— EXERCISE INSTRUCTIONS —
In the entries below, find each line with the word "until" and return it.

— RECORDS FOR THE EXERCISE —
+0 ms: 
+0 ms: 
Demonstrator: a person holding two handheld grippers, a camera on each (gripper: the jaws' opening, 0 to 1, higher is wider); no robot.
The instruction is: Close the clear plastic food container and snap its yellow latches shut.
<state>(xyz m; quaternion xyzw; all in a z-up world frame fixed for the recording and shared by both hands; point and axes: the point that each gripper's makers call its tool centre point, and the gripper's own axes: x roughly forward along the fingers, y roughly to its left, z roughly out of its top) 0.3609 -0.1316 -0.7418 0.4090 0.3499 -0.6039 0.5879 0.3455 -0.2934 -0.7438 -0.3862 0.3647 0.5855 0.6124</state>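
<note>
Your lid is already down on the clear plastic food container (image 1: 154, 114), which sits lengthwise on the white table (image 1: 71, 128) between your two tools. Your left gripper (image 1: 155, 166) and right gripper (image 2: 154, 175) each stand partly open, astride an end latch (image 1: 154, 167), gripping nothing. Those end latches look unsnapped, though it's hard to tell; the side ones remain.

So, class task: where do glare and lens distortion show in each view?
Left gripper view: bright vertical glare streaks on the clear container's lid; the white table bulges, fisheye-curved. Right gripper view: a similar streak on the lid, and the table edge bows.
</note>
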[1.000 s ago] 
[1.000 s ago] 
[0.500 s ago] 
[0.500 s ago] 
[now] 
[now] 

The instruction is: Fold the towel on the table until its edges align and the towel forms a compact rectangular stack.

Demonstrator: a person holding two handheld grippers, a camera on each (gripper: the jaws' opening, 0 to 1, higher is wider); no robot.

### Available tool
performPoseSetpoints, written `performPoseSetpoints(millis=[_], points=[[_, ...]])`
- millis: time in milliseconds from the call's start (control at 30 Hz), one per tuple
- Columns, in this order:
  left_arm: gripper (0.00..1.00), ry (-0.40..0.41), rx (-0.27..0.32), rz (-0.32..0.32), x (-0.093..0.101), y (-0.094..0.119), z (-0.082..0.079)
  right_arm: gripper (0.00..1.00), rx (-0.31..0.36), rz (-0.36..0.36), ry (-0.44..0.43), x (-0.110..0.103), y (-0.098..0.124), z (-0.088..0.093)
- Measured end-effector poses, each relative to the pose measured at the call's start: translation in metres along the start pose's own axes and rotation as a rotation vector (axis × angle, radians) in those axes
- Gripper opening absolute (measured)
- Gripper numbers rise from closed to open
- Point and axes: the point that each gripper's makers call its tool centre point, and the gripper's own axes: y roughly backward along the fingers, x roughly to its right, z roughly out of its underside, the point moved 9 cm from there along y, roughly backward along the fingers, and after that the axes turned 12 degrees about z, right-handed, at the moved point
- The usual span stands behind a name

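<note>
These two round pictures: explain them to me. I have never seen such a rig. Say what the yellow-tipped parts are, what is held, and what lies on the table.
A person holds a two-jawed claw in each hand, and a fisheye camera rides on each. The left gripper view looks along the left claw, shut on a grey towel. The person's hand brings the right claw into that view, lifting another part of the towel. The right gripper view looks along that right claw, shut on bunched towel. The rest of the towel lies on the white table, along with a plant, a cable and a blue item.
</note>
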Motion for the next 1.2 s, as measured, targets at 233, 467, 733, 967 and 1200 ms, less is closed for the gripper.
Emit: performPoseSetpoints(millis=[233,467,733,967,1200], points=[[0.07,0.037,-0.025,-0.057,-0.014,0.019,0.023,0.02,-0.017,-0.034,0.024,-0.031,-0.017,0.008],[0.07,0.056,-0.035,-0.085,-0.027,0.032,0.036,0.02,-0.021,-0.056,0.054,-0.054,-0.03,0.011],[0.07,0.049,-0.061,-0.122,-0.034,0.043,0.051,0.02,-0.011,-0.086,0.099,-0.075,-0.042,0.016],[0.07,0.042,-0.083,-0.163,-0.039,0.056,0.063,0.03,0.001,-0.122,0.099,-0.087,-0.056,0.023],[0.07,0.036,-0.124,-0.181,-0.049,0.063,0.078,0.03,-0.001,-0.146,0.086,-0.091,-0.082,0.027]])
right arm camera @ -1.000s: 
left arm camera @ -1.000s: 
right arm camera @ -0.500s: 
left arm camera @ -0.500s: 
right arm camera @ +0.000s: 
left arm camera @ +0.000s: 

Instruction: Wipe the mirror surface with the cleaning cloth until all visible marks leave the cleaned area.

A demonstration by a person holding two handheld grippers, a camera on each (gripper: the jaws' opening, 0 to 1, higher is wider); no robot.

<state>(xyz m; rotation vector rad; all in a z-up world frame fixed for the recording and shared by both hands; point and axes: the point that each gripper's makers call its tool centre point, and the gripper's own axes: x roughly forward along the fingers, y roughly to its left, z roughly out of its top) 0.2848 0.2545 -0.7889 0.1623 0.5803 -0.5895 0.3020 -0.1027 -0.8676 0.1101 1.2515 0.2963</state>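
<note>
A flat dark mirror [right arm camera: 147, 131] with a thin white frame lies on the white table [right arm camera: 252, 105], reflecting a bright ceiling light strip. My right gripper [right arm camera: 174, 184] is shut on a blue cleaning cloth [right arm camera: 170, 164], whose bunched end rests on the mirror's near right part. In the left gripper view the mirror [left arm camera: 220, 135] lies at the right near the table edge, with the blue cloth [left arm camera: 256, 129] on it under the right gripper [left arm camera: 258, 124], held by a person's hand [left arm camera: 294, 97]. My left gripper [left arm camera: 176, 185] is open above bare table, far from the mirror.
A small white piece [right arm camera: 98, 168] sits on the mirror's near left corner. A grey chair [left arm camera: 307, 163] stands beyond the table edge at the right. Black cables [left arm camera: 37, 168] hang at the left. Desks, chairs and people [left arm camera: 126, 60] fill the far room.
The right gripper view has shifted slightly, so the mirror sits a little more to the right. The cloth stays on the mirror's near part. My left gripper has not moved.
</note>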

— FINISHED EXERCISE —
The instruction is: Fold the towel on the table until its edges align and the towel forms a compact rectangular stack.
Instruction: Wipe the mirror surface with the cleaning cloth until all visible marks leave the cleaned area.

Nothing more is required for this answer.